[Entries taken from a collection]
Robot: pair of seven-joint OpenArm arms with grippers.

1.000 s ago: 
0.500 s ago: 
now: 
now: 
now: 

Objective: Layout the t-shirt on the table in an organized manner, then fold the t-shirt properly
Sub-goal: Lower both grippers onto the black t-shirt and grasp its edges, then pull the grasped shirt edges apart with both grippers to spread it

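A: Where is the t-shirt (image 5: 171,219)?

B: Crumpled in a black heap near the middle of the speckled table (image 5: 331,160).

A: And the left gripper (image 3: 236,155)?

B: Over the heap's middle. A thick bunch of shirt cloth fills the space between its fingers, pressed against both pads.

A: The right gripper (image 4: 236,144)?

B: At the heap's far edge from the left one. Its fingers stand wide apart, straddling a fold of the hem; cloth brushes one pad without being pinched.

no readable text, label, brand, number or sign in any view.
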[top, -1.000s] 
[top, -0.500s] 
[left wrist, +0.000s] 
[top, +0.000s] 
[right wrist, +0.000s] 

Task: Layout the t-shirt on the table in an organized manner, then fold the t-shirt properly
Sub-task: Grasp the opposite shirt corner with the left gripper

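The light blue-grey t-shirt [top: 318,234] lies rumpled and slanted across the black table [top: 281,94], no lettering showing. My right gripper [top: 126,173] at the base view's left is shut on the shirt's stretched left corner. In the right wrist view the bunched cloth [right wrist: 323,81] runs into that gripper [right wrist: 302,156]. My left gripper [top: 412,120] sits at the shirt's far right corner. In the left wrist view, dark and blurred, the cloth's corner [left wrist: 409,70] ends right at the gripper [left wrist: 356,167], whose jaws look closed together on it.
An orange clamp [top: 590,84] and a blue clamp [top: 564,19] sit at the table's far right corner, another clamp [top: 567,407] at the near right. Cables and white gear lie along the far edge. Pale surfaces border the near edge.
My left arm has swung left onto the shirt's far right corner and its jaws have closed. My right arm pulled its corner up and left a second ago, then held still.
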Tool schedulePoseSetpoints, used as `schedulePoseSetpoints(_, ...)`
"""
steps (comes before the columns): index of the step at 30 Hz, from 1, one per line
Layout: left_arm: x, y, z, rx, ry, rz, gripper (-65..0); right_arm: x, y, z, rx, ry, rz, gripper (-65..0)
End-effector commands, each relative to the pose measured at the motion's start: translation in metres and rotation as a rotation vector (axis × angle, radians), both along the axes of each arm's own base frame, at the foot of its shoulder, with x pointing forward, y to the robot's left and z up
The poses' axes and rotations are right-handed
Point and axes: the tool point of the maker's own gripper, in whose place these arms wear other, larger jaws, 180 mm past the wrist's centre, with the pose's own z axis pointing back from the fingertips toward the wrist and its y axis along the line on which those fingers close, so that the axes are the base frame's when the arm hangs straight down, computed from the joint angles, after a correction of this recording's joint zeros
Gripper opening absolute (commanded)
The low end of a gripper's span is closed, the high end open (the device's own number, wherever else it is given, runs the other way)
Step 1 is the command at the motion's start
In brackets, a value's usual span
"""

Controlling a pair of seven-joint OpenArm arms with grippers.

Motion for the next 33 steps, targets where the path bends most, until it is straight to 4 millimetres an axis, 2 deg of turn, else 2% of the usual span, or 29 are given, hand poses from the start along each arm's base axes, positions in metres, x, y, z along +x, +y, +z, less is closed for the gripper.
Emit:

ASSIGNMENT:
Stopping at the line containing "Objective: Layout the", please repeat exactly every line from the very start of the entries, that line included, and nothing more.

YOUR RESPONSE:
Robot: pair of seven-joint OpenArm arms with grippers.

1.000 s ago: 
0.500 s ago: 
now: 
now: 
now: 

Objective: Layout the t-shirt on the table in an organized manner, then fold the t-shirt properly

The exercise has been completed in full.